### WORK TO BE COMPLETED
Transcribe, word for word and without additions, each line below from the one containing "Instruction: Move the" through the one containing "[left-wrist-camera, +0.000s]", both ends included.

· · ·

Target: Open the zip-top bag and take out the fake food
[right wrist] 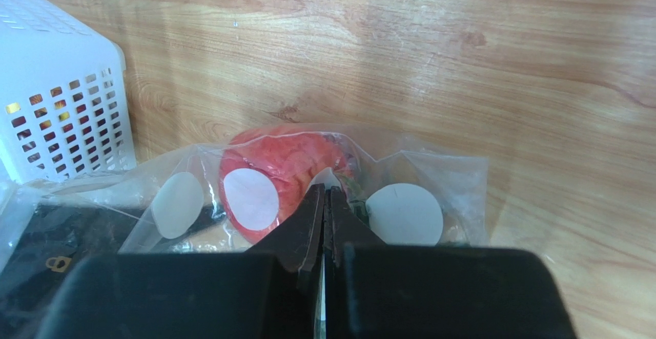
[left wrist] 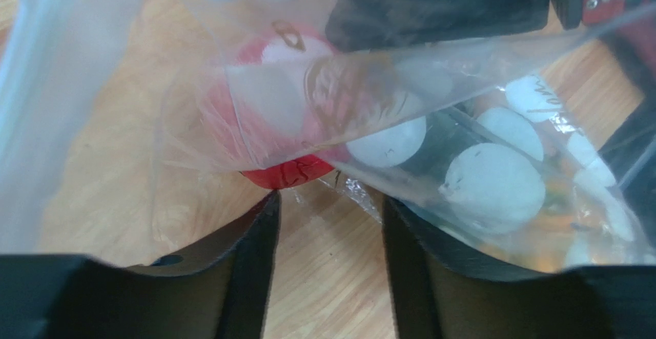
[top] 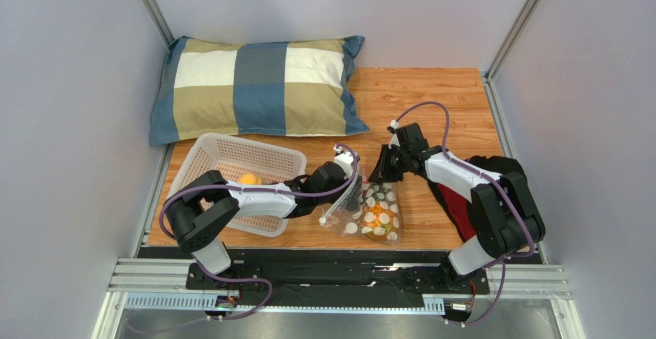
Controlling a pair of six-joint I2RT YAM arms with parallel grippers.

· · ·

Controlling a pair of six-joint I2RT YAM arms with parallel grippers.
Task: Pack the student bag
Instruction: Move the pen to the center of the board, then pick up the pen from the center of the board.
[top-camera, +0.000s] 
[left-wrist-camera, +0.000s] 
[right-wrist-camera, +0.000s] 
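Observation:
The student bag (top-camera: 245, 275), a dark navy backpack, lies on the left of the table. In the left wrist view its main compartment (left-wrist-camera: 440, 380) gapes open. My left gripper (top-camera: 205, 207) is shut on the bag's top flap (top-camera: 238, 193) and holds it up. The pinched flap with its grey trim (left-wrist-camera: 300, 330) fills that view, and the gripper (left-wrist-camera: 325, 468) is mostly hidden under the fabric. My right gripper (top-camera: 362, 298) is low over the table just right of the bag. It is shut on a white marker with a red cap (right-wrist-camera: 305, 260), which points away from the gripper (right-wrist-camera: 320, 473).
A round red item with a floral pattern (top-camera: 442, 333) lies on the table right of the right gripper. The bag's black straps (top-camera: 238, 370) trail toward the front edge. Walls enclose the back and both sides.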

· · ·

### WRITTEN REPLY
Instruction: Move the pen to the center of the board, then pick up the pen from the center of the board.
[top-camera, +0.000s] 
[left-wrist-camera, +0.000s] 

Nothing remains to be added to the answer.